# Instructions for the task:
All that is wanted is a word-for-word copy of the data from its first line to the line containing "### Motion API", both included.

+++++

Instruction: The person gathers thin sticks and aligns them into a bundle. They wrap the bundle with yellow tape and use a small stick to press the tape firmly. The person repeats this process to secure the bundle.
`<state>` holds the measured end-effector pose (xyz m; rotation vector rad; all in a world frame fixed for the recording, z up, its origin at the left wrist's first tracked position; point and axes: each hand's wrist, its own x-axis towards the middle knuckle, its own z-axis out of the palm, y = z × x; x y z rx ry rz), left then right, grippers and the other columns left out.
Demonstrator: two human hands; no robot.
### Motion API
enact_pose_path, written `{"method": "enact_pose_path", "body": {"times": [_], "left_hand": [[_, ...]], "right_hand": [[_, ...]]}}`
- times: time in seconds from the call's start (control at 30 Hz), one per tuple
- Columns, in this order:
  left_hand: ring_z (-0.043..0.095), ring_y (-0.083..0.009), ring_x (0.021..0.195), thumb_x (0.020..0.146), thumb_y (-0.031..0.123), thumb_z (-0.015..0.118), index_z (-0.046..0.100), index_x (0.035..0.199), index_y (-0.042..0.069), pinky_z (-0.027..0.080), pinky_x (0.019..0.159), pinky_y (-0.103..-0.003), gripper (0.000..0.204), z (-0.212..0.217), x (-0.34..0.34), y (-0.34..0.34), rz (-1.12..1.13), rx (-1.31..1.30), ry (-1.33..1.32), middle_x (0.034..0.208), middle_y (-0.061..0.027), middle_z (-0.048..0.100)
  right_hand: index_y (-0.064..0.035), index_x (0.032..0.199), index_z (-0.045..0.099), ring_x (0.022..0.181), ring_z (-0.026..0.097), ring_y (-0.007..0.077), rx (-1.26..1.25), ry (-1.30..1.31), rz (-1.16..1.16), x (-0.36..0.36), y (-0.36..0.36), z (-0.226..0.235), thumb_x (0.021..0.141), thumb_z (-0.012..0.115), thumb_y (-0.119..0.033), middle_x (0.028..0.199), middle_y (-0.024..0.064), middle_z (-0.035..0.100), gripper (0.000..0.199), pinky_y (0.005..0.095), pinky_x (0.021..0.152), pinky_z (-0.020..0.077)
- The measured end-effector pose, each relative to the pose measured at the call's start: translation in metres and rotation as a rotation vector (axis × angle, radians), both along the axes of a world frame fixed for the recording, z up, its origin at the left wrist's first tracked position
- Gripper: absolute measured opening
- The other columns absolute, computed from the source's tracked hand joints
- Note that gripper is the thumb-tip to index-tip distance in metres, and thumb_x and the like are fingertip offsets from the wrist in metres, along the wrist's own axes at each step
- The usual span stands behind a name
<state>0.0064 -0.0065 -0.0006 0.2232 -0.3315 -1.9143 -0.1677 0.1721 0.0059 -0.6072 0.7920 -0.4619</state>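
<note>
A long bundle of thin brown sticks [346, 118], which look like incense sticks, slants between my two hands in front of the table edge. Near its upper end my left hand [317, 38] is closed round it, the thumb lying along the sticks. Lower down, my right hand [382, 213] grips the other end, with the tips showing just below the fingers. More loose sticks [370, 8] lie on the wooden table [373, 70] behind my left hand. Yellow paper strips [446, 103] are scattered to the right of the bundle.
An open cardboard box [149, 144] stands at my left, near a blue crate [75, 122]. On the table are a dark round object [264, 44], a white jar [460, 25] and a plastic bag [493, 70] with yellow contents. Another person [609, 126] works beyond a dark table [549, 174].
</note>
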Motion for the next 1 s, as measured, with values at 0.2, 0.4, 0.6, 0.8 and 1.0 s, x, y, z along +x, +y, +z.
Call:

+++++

# Result of this exercise:
Instruction: The person gathers thin sticks and aligns them into a bundle. They wrap the bundle with yellow tape and use a small stick to press the tape firmly. The person repeats this process to secure the bundle.
`<state>` holds the measured end-effector pose (xyz m; rotation vector rad; all in a world frame fixed for the recording, z up, its origin at the left wrist's first tracked position; point and axes: each hand's wrist, its own x-axis towards the middle knuckle, its own z-axis out of the palm, y = z × x; x y z rx ry rz), left then right, grippers and the other columns left out.
Demonstrator: two human hands; no robot.
### Motion API

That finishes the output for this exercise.